Awaiting someone to write the stabilization PR! Mentoring instructions here.


This is a sub-issue of the larger tracking issue devoted to the ? in main RFC. This issue corresponds to stabilizing the use of unit tests whose return type is something other than () -- it basically an extension of https://github.com/rust-lang/rust/issues/48453, which was discussing the same thing but for the main function.

What would be stabilized

As before, unit tests that return ():

  • Succeed unless they panic
  • Can be annotated with #[should_panic]

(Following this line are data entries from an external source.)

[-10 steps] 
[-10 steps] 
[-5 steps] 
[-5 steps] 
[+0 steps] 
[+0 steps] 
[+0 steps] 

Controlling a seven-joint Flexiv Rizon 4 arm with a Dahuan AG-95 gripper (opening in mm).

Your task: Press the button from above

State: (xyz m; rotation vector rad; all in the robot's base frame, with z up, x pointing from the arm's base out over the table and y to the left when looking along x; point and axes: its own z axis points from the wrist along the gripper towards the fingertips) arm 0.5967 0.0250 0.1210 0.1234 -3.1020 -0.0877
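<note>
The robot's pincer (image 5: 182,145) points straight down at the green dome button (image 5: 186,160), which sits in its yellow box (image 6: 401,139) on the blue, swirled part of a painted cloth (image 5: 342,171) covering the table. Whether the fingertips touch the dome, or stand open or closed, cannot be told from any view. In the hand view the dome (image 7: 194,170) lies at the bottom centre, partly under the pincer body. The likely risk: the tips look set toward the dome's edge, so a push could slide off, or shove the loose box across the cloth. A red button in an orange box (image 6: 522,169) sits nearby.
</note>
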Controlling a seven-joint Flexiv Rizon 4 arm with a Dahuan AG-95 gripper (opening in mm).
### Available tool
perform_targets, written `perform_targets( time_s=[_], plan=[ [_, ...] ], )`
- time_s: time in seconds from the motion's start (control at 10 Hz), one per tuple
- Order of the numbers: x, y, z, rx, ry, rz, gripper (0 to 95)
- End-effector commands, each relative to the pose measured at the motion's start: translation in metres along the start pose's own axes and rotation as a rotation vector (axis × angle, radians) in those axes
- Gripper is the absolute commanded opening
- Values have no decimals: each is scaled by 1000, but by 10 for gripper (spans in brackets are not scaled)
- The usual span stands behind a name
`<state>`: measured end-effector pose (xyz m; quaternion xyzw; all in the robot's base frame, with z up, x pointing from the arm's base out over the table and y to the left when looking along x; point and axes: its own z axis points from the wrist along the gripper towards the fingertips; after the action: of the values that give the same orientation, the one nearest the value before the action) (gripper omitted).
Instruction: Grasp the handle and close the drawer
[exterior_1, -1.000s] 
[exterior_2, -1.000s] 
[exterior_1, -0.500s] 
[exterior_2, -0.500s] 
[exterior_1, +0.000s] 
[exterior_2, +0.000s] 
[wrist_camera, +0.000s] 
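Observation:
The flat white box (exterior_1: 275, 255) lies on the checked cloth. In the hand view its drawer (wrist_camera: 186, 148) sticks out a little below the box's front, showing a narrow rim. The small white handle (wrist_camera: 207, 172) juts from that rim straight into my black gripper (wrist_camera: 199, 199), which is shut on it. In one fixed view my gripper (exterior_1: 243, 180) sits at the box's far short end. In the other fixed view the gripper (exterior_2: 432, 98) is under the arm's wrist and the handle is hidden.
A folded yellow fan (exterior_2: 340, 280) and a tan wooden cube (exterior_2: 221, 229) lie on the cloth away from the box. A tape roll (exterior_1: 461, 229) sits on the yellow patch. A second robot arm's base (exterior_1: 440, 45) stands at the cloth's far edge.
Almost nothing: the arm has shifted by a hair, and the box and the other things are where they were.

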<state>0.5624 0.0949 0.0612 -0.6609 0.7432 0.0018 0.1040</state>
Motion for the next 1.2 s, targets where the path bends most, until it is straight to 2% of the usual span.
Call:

However, unit tests can now have other return types:

  • The return type must implement the Termination trait
  • The test passes if the return value is considered a "success" (e.g., an Ok from Result)
  • If the type is not (), then #[should_panic] is disallowed

Unknowns

  • [ ] Question: what's up with #[should_panic] and #[bench] anyway? (Example)
  • [ ] Can we use this with rustdoc yet?


Older proposal

Possible changes needed before stabilizing

  • [ ] Adjust libtest runner to distinguish #[should_panic] from #[should_error], as suggested by @scottmcm?
  • [ ] Successful examples of using with rustdoc

What would be stabilized

Unit tests (and #[bench] functions) would join the main function in being allowed to return any value that implements the Termination trait.

This commits us to the following (each link is to a test):

  • tests that return Result and other Termination types. In the case of Result:
  • benchmarks work the same way (Ok, Err)

    • note that #[bench] is still effectively unstable though in general

What remains unstable

  • The library details: where the trait is and its methods

    • Which methods the test runner invokes on the trait -- this is unstable as the trait itself is unstable

C-tracking-issue E-easy E-mentor T-dev-tools T-lang finished-final-comment-period

Most helpful comment

I agree #[should_panic] is confusing

I'd use stronger language than "confusing". If the only test framework we can use (and will forever be the default test framework) says that "returning a Result is the same as a panic", that's going to work against any kind of teaching that we have ever done that they are different methods of error handling with different use cases.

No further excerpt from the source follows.